Ruth Tomlinson Designer Q & A
Discover Ruth Tomlinson's inspirations & joy she finds
in nature's beauty of imperfection as we meet her in our designer Q&A...
Why did you choose jewellery as a career?
I’ve been making jewellery ever since childhood, taking inspiration from growing up at the seaside and learning an early appreciation for nature, I’d create adornments from natural found treasures. I think it chose me in the end, it’s been an organic process, a natural progression of my childhood hobby into a career!
What materials do you use and why? What makes them special?
We use different alloys of gold - our 14ct yellow is our own special mix of alloys to achieve a unique, warm golden colour that suits just about all skin tones; our white gold is left in it’s natural golden-grey tone, free from any superficial plating that commercial jewelers favour to make the gold more silver in colour.
Our favourite stones are diamonds! We favour alternative diamonds that are not cookie-cut: natural diamond crystals in their original raw state; old European cut diamonds that were painstakingly cut by hand resulting in stones that are not perfectly symmetric and existed before the ‘four c’s’ so they’re not commercially graded by modern standards, making them so unique and interesting, embracing their natural imperfections! We also have some of our diamonds cut especially for us by master diamond cutters in Antwerp whose family heritage is lapidary, the secrets and skills of the craft being passed down through generations.
Tell us about your techniques…?
To quote Grayson Perry ‘time is the greatest craftsman’ – my work and techniques have been influenced by the unknown craftsmen from bygone eras, those who created the incredible treasures in the jewellery rooms at the British Museum and the V&A. I combine ancient jewellery-making techniques with a unique and innovative, experimental approach which I’ve refined into my signature technique of lost wax casting with the stones in place, securing them into their new homes during the casting process and resulting in the aesthetic of the stones seemingly buried amongst granules of gold as if encrusted over time.
You have been described as influencing a generation with your style, why do you think your work had such an impact and a continuing allure?
I’m always looking for the unconventional beauty in the world.
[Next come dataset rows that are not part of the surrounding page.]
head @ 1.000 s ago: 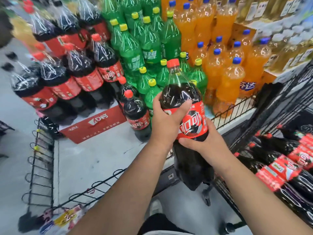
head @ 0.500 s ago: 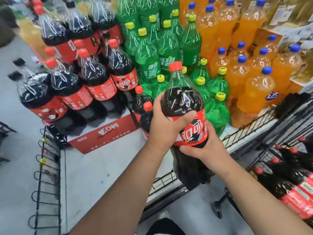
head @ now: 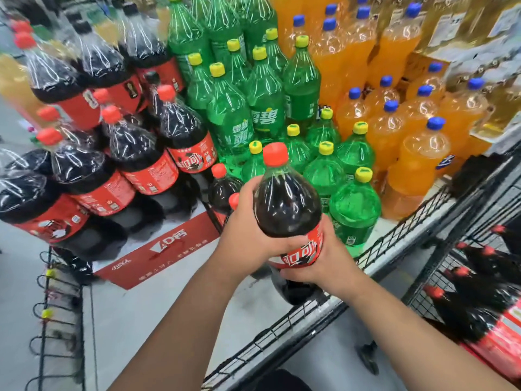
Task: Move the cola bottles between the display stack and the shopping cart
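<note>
Grey shop floor (head: 17, 292), wire-railed white platform (head: 146, 320), green bottles (head: 229, 114), orange bottles (head: 420, 156).

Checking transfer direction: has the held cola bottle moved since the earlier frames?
Yes. The cola bottle moved toward the display stack: its base, earlier outside the wire rail, now hangs inside it.

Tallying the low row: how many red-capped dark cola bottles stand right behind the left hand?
2 cola bottles: one beside the held bottle's neck, one mostly behind the left hand; others possibly hidden.
</note>
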The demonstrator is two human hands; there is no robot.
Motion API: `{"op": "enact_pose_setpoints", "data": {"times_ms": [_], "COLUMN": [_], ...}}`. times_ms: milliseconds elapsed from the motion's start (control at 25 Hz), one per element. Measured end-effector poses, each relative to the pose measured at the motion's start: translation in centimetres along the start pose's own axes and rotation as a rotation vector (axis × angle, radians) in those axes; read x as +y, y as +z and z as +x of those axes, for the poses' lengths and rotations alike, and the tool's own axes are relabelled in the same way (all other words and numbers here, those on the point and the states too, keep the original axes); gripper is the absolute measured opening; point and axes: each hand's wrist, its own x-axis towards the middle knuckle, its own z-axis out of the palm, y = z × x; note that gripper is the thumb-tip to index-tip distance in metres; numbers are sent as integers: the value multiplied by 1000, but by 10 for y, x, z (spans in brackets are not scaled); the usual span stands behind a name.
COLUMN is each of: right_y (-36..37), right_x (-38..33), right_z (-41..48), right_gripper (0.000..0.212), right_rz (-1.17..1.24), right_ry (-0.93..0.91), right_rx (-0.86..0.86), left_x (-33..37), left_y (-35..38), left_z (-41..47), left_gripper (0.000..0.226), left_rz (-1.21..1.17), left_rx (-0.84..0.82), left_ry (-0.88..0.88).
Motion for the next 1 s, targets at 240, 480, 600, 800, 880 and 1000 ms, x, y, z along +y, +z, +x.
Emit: {"op": "enact_pose_setpoints", "data": {"times_ms": [240,480,600,800,880,1000], "right_y": [10,20,22,26,25,22], "right_x": [25,48,56,65,68,68], "right_z": [4,2,2,0,1,0], "right_gripper": [111,109,107,116,119,115], "right_rz": [-108,-143,-163,-229,-253,-310], "right_ry": [-6,54,82,128,127,156], "right_rx": [-7,-41,-82,-109,-119,-133], "left_x": [-21,-52,-66,-82,-88,-93], "left_y": [3,18,25,38,41,44], "left_z": [-14,-28,-36,-43,-43,-43], "left_gripper": [105,108,108,117,115,110], "left_rz": [94,96,122,174,159,160], "left_rx": [-44,15,39,84,94,97], "left_ry": [-1,-29,-69,-98,-102,-111]}}
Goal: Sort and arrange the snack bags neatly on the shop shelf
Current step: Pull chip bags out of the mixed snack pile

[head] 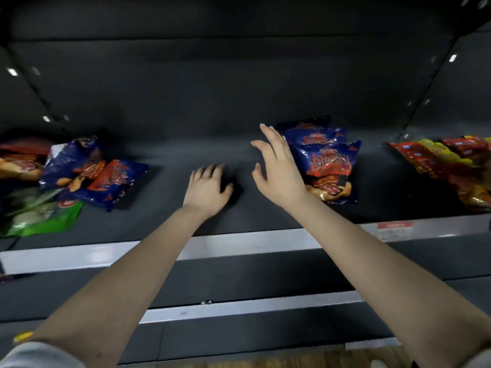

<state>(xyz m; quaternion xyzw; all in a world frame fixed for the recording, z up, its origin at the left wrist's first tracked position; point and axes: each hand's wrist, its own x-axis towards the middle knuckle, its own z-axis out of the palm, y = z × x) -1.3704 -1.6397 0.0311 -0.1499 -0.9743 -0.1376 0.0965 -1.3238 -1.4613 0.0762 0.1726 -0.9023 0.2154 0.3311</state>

I guess you could say I’m very inspired by the Japanese term wabi sabi: perfectly imperfect, embracing the natural lifecycle of things. This applies to objects I have in my life and the jewellery we make, finding that perfect point in is lifecycle and seeing the beauty in the unfinished or at the first signs of decay. I’ve remained true to this approach in my life and I think that has helped me to develop a unique aesthetic that I’ve managed to keep pushing forward and constantly letting the creativity flow to develop into something new. I don’t follow trends or try to fit into any existing contemporary preconceptions of what jewellery should look like, what it should be made of, how it should be valued, and I think this has helped me maintain a captive audience for my work.
What jewellery do you like to wear yourself? Is there a particular piece you love/crave or a designer whose work you admire?
I didn’t used to wear jewellery because my job is very practical, but I’ve recently started wearing one of our asymmetric champagne diamond ring designs which consists of a cluster of old cut diamonds surrounding a beautiful 1ct rose cut diamond that we had specially cut keeping the outline form of the original raw diamond crystal that it was cut from – a beautiful mix of organic shape and historical influence. I love the wonderful Karl Fritsch’s rings, as well as the wearable treasures from 16th or 17th century Britain or Europe.
What excites you?
Adventurous travels to far flung natural destinations not on the tourist map
Where is your favourite place?
My calling is to the sea! I was brought up on salty sea air in Morecambe Bay, Lancashire and I need a regular fix of the wide expanse and possibilities of the ocean and its connection to the rest of the world. My favourite place is anywhere I can connect with the sea.
What music do you listen to?
I have an eclectic taste in music: we listen to BBC 6 Music in the studio every day, we have a large collection of world music at home, and I always enjoy discovering new sounds too.
What was the first jewellery piece you made?
Probably something from Fimo when I was a child! My first fine jewellery piece is a design that is still part of our collectioins: a raw champagne diamond ring with rose cut grey diamonds clustered on either side of it
Did you ever think you would have jewellery as a career, what else would you like to have done?
I always knew I’d follow a creative career - be creating something. If not jewellery then probably ceramics.
What are your biggest influences?
Curiosities of nature and the mysteries of historical jewels
What’s next for you and your jewellery?
We’re working on some exciting plans this year with a new collection in the works that is introducing a new direction for the brand – excited to reveal it all in due course!